▸ Assigned task
Which lines of the material hold the word "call"? Copy each one.

▸ Given entries
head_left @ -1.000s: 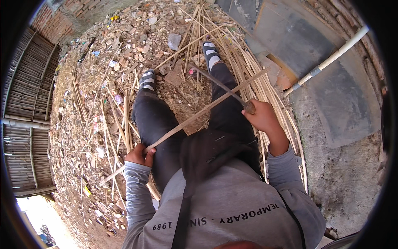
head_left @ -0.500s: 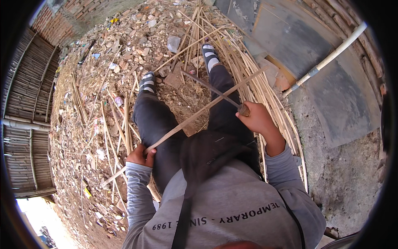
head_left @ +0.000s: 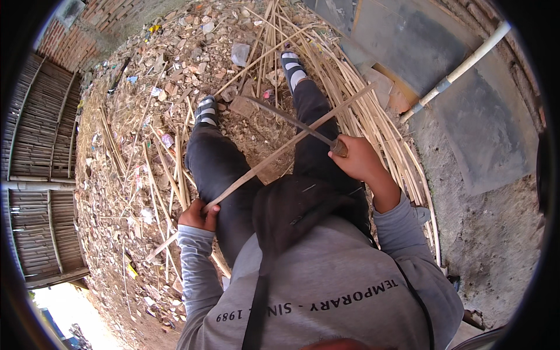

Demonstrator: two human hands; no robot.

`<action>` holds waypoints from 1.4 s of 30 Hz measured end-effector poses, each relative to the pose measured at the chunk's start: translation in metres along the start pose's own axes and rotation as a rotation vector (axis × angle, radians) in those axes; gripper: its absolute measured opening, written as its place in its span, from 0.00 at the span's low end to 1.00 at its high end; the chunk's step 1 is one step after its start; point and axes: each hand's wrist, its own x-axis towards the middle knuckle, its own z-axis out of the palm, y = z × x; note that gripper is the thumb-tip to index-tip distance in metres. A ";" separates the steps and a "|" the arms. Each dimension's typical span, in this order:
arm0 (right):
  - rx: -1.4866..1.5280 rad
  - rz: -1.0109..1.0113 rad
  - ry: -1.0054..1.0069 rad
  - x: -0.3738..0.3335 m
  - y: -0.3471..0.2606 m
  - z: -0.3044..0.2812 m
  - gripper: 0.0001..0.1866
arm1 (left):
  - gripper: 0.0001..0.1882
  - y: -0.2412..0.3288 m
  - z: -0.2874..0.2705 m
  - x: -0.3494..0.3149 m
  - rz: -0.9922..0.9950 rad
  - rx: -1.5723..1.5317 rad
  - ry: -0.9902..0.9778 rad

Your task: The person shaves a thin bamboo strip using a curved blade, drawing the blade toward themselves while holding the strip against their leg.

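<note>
A long flat bamboo strip (head_left: pixel 256 169) slants across my thighs, rising from lower left to upper right. My left hand (head_left: pixel 199 216) is closed around its lower part, with a short end sticking out past the wrist. In my right hand (head_left: pixel 357 156) is the wooden handle of a knife (head_left: pixel 280 114), its long, narrow dark blade pointing up and to the left. Blade and strip cross just left of my right hand, over my right thigh; whether the edge bites into the wood cannot be made out.
Many split bamboo strips (head_left: pixel 379 137) lie in a bundle right of my right leg. More strips (head_left: pixel 160 175) are scattered at left on rubble-strewn ground (head_left: pixel 122 210). A white pipe (head_left: pixel 461 71) leans over dark panels (head_left: pixel 484 125) at right. Woven bamboo walling (head_left: pixel 41 227) stands far left.
My right hand and the knife have shifted slightly left and up along with the blade. The left hand keeps its hold on the strip. The whole view has tilted a little.
</note>
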 end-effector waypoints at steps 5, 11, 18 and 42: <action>0.014 -0.011 0.057 0.010 0.014 0.001 0.16 | 0.25 -0.007 0.002 -0.001 0.038 0.025 0.015; 0.033 0.098 0.169 0.015 0.027 -0.010 0.17 | 0.27 -0.004 0.004 0.002 0.033 0.012 0.025; 0.059 -0.025 0.046 -0.005 0.010 0.010 0.15 | 0.27 -0.002 0.000 0.003 0.048 0.018 0.009; 0.053 -0.020 0.101 0.006 0.013 -0.003 0.15 | 0.28 -0.009 0.008 -0.001 0.006 -0.024 0.031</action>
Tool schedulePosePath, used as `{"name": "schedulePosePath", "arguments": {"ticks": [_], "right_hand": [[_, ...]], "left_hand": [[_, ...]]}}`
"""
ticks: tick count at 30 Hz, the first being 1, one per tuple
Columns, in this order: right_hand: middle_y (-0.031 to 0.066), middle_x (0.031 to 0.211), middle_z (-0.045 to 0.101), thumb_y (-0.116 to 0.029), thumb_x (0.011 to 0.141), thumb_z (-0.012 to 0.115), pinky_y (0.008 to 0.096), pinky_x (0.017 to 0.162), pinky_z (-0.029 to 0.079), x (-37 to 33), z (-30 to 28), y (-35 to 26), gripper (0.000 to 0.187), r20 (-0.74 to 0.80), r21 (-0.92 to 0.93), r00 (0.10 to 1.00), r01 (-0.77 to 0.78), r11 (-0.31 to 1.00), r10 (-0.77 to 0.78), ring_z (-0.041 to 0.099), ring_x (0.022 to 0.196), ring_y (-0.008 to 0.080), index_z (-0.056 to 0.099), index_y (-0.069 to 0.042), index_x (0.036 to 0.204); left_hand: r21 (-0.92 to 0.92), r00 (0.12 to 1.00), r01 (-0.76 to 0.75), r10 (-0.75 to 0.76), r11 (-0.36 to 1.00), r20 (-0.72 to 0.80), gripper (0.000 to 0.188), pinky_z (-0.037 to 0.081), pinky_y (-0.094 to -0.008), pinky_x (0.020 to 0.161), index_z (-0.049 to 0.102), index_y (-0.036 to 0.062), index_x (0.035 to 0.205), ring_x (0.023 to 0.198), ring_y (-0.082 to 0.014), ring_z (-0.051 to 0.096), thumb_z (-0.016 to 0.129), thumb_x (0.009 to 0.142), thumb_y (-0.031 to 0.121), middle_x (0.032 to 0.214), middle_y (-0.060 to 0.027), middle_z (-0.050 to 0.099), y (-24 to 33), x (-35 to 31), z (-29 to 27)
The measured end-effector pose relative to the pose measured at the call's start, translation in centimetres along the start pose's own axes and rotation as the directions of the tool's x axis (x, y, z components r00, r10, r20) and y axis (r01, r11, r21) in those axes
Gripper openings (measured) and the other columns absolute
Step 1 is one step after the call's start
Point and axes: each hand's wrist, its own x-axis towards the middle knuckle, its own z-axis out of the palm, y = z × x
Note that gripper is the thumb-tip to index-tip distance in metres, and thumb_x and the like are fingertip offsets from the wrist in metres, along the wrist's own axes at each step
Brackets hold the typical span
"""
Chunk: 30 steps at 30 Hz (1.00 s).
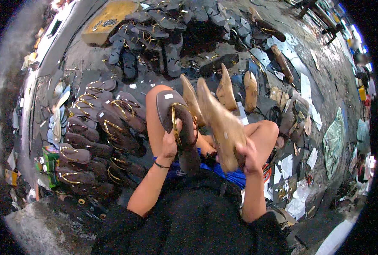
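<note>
Wooden last [223, 129] — in right hand [249, 159]

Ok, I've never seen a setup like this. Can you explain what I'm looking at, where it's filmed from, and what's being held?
There's no machine here, just a person's two bare hands. The one picture comes from a wide fisheye camera on their head, looking down, so straight edges bend; its left is their left. The left hand holds a brown thong sandal with gold straps. The right hand grips a wooden shoe last, slightly blurred. On the ground, more gold-strapped sandals lie to the left, three other lasts ahead, dark sandals heaped beyond, and paper scraps to the right.
</note>
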Motion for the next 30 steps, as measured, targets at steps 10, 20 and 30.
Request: {"name": "schedulePosePath", "arguments": {"ticks": [10, 20, 30], "right_hand": [[0.0284, 0.123, 0.06, -0.029, 0.088, 0.07, 0.0464, 0.09, 0.053, -7.6, 10.2, -0.7, 0.071, -0.019, -0.937, 0.977, 0.056, 0.345, -0.21, 0.064, 0.108, 0.0424, 0.039, 0.009, 0.14], [0.0298, 0.129, 0.056, -0.025, 0.087, 0.069, 0.0479, 0.085, 0.054, -6.5, 12.6, 0.1, 0.071, -0.031, -0.957, 0.971, 0.04, 0.288, -0.237, 0.064, 0.104, 0.0445, 0.037, 0.008, 0.142], [0.0285, 0.131, 0.056, -0.022, 0.086, 0.07, 0.0449, 0.089, 0.054, -6.1, 13.4, 0.1, 0.07, -0.017, -0.968, 0.953, 0.06, 0.244, -0.303, 0.064, 0.109, 0.0427, 0.038, 0.008, 0.142]], "left_hand": [[-0.083, 0.997, 0.058, -0.061, 0.995, -0.039, 0.097, 0.051, -0.0397, 0.1, 0.043, -0.0013, 0.142, 0.114, -0.0301, 0.062, 0.022, 0.093, 0.079, 0.128, -0.0219, 0.06, -2.5, -1.3, 2.4], [-0.16, 0.999, 0.026, -0.033, 0.987, -0.039, 0.1, 0.049, -0.0406, 0.102, 0.043, -0.0012, 0.142, 0.117, -0.0292, 0.061, 0.023, 0.092, 0.082, 0.132, -0.0211, 0.058, -3.4, -0.7, 0.8], [-0.362, 0.996, 0.057, -0.028, 0.93, 0.085, 0.097, 0.049, -0.0403, 0.102, 0.044, -0.0008, 0.142, 0.116, -0.0304, 0.061, 0.024, 0.092, 0.081, 0.13, -0.0217, 0.059, -5.5, 0.2, 0.0]]}}
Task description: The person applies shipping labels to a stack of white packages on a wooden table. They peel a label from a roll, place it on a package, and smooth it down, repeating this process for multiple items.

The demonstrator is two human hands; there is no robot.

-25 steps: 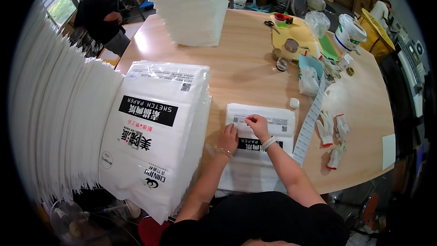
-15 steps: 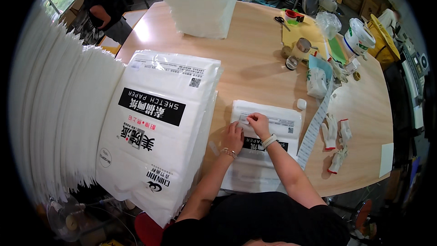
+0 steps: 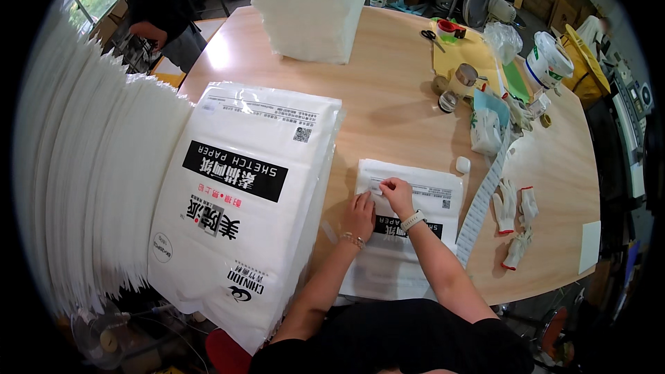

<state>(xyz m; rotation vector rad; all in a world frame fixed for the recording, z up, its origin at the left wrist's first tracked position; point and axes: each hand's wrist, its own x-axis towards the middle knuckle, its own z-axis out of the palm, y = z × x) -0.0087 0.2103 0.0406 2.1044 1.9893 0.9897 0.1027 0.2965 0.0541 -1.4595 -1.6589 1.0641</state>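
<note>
Item, one white printed packet [image 3: 391,266]: lying flat on the tabletop [image 3: 402,111], lower centre of the frame, directly beneath both hands.

Item, left hand [image 3: 360,216]: resting on the packet's upper left part, fingers lying extended and close together, not clamping; a bracelet is circling the wrist.

Item, right hand [image 3: 397,196]: standing just beside the left, over the packet's upper part, thumb and fingertips pressing together; whether a small pale piece is being pinched there, the view is too coarse to tell. A pale-banded watch [image 3: 413,219] is circling the wrist.

Item, label strip [image 3: 481,204]: running beside the packet's right edge.

Item, white gloves [image 3: 508,209]: lying farther right.

Item, stack of printed packets [image 3: 239,131]: rising left of the hands, lower left of the frame.
</note>
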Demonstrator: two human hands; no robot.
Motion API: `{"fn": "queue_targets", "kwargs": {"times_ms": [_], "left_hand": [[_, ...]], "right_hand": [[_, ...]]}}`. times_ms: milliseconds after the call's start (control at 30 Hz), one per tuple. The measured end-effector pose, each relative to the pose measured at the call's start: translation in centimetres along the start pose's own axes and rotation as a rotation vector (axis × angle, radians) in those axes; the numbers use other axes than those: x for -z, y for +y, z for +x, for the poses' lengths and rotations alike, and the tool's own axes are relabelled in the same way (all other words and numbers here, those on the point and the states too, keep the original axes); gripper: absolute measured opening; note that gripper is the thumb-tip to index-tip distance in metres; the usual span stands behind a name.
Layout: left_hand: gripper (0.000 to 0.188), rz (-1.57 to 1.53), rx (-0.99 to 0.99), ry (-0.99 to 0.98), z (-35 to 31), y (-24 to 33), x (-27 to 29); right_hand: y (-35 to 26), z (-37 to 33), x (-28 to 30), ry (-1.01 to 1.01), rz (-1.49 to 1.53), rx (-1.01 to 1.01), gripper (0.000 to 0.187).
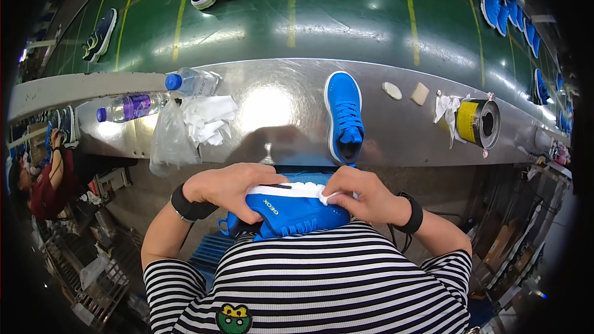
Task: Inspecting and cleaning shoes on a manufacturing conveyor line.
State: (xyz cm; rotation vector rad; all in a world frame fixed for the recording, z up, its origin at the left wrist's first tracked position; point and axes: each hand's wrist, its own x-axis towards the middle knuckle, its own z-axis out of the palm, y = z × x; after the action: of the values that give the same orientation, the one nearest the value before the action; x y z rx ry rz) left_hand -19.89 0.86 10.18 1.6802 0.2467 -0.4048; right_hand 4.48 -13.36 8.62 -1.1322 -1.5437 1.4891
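I hold the blue shoe [297, 211] on its side in front of my striped shirt [309, 272], at the clock's centre. My left hand [223, 189] is clamped round its heel end, I judge to steady it; my right hand [366, 196] pinches a white wad [326, 198] against the sole edge, which seems turned up for easy reach. The toe points to 3 o'clock, the heel to 9, the long axis lying between them; laces face 6. At 1 o'clock a second blue shoe [344, 108] points its toe to 12 on the metal bench [402, 142].
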Motion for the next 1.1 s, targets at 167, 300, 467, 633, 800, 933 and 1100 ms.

▸ Result of this task
The measured end-effector pose relative to the pose measured at the call's start, translation in centimetres along the start pose's own axes and rotation as the directions of the tool's x axis (x, y, z components r00, r10, r20) and y axis (r01, r11, r21) in those axes
Step 1 is one step after the call's start
Motion API: `{"fn": "queue_targets", "kwargs": {"times_ms": [_], "left_hand": [[_, ...]], "right_hand": [[_, ...]]}}`. times_ms: milliseconds after the call's start (control at 30 Hz), one per tuple. The measured end-effector pose, each relative to the pose measured at the call's start: translation in centimetres along the start pose's own axes and rotation as a rotation vector (axis × angle, radians) in those axes; the numbers use other axes than those: x for -z, y for +y, z for +x, for the poses' lengths and rotations alike, and the tool's own axes are relabelled in the same way (all other words and numbers here, those on the point and the states too, keep the original axes); gripper: absolute measured opening; note that gripper is the thumb-tip to index-tip distance in metres; the usual span stands behind a name.

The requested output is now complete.